* [WHAT YOU SHOULD DO] Gather, from the listing beneath this task, every line holding the string "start".

DATA EXCERPT: Begin

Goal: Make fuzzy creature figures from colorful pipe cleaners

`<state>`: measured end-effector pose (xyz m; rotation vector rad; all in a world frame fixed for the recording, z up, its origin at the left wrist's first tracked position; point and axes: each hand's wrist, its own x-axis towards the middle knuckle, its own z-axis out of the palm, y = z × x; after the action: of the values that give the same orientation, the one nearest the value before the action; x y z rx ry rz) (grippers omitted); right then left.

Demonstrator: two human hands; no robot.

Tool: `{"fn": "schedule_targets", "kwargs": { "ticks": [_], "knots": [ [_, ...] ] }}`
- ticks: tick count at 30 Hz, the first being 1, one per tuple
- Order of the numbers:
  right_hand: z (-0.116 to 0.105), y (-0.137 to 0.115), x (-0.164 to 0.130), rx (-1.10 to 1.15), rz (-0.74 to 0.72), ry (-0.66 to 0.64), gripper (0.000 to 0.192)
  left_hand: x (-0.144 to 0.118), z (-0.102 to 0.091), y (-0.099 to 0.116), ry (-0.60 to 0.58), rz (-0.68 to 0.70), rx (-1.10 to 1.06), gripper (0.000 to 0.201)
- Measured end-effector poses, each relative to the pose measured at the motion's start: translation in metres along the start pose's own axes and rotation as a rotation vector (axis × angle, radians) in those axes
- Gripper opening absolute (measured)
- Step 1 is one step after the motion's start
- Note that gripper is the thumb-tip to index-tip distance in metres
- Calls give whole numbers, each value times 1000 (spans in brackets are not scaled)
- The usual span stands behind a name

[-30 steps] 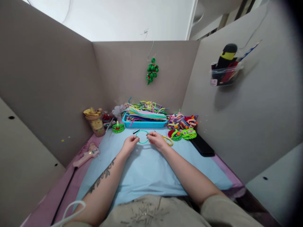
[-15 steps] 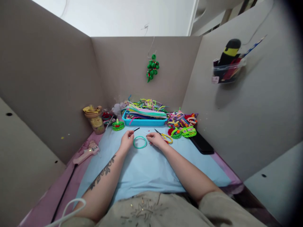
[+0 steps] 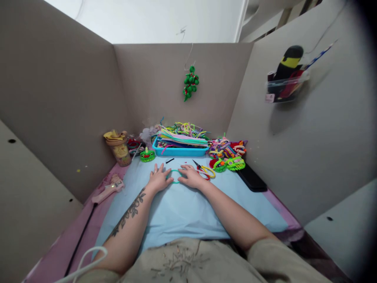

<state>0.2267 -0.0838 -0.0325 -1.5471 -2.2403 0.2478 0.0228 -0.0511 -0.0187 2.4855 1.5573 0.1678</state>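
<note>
A teal ring [image 3: 176, 171], perhaps bent pipe cleaner, lies flat on the blue sheet between my hands. My left hand [image 3: 159, 179] rests at its left side, fingers spread, with the thumb and index tips over the ring's edge. From the right, my right hand [image 3: 191, 177] reaches over the opposite edge with fingers stretched out. Both hands cover parts of the ring, and neither is seen gripping it. Beyond my left fingers lies a short black strip [image 3: 170, 160]. Scissors [image 3: 208, 171] with yellow and red handles lie beside my right hand, blades pointing away.
A blue tray [image 3: 181, 151] heaped with pipe cleaners stands at the back. Colourful fuzzy crafts [image 3: 226, 149] and a black flat case [image 3: 251, 179] are on the right. Leftward are a green craft [image 3: 147, 155], a cup [image 3: 118, 147] and a pink glue gun [image 3: 108, 191] with its cord.
My left hand has let go of the black strip, which now lies on the sheet. Both hands have opened and moved inward onto the teal ring's edges.
</note>
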Motion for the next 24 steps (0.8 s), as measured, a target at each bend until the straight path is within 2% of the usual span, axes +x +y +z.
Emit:
{"fn": "schedule_targets", "kwargs": {
  "ticks": [8,10,14,16,20,24],
  "knots": [
    [2,-3,-1,-50,-6,-73,56,-2,-1,6,-73,8,39,64],
    [1,-4,-1,-19,-5,-42,55,0,-1,6,-20,-5,16,61],
    [-2,-1,3,63,82,109,41,5,-5,0,248,-162,-71,41],
    [-2,2,5,71,123,167,34,6,-7,-3,330,-199,-116,35],
    [0,5,5,66,121,164,26,5,-7,-4,347,-152,-153,28],
    [3,1,3,77,94,142,31,4,-2,3,288,-86,-111,29]
  ]
}}
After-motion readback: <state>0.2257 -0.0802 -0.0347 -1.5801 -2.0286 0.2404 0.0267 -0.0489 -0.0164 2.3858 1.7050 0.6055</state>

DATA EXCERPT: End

* [YOUR SOLUTION]
- Measured end-effector poses, each relative to the pose measured at the motion's start: translation in metres along the start pose's own axes and rotation as a rotation vector (axis × angle, radians) in those axes
- Step 1 is one step after the motion's start

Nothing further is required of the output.